Leiber also masterfully turns the tables on the reader once Fafhrd and the Mouse return to the Mouse's home. Up until that point it had been a fun romp through Lankhmar by two intoxicated master swordsmen, and the language of the story reflected that tone very well. In reply to the wives request to do something about Krovas, the Mouse replies:

"Come now, pet," he cried lightly as he danced about the room, silk-stuffing more cracks against the thickening night-smog and stirring up and feeding the fire in the stove, "and you too, beauteous Lady Vlana. For the past month Fafhrd has been hitting the Guild-thieves where it hurts them most - in their purses a-dangle between their legs. His highjackings of the loot of their robberies have been like so many fierce kicks in their groins. Hurts worse, believe me, than robbing them of life with a swift, near painless sword slash or thrust. And tonight I helped him in is worthy purpose - and will eagerly do so again. Come, drink we up all." Under his handling, one of the new jugs came uncorked with a pop and he darted about brimming silver cups and mugs.

But after they return home and find Hristomilo's handiwork, and realize that they watched him as he dispatched Slivikin on the mission and conjure a spell to help:

Student thieves poured out of the doors ahead at the screeching and foot-pounding, and then poured back as the saw the fierce point of flames and the two demon-faced oncomers brandishing their long, shining swords.

One skinny little apprentice - he could hardly have been ten years old - lingered too long.

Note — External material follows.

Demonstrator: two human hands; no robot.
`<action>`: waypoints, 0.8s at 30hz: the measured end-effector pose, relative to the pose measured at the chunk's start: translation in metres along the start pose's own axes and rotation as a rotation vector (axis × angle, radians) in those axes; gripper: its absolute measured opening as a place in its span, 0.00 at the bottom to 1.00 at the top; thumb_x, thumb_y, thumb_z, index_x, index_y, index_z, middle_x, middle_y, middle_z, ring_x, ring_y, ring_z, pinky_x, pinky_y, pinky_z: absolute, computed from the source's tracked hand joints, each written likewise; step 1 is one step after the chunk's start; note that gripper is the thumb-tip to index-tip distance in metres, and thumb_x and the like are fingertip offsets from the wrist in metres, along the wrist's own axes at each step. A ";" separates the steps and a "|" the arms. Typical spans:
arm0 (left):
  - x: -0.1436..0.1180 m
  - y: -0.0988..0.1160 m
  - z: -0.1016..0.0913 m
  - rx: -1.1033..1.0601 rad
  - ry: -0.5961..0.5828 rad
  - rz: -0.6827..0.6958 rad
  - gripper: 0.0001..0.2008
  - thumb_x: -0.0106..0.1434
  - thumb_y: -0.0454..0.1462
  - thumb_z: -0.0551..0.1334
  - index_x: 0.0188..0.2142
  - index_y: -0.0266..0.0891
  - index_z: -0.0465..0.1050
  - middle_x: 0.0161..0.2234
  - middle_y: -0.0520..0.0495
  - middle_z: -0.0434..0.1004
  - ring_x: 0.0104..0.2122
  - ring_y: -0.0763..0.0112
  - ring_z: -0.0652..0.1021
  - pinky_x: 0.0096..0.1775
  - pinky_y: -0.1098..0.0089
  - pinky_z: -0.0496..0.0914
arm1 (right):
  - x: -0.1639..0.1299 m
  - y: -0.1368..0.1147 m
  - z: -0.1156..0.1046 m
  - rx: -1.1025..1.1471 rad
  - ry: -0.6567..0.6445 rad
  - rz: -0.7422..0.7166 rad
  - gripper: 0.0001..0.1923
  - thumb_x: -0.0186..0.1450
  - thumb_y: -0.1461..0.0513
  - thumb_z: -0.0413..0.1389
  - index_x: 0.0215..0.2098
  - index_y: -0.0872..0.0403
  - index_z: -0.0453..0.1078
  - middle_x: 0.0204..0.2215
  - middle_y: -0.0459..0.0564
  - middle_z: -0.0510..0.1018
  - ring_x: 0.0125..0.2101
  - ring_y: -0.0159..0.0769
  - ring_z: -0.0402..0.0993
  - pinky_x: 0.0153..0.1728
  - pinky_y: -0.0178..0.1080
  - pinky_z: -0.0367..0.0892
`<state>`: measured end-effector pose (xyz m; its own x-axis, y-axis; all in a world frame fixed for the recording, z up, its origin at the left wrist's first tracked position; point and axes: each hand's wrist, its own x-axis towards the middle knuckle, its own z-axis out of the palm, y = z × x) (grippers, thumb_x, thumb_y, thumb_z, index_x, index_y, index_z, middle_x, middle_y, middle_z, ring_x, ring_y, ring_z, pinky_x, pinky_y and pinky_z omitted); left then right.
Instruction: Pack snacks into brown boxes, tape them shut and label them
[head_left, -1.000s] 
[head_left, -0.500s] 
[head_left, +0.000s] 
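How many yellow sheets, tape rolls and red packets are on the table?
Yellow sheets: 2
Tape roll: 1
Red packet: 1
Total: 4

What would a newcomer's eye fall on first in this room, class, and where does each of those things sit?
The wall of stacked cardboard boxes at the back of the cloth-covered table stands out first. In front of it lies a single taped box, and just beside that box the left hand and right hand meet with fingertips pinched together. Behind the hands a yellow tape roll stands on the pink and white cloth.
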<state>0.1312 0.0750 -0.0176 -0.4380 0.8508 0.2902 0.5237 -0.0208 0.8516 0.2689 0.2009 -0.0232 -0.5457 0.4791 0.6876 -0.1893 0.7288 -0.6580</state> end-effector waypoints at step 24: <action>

Graywand thrust him pitilessly through as his big eyes bulged and his small mouth gaped in horror and plea to Fafhrd for mercy.

And still later after killing and becoming drenched in blood:

Their madness was gone and all their rage too - vented to the last red atomy and gutted to more that satiety. They had no more urge to kill Krovas or any other of the thieves than to swat flies. With horrified inner eye Fafhrd saw the pitiful face of the child-thief he'd skewered in his lunatic anger.

I still can not say that I like fantasy, since most of it makes me want to hurl books across the room. But I am forever now a convert to Fritz Leiber's fantasy. This story is an absolutely golden example of what can be done with the "honor among thieves" motif. Leiber builds up both sides of these rich character's antipodal personalities very well, and really shows how the dichotomy in that motif works.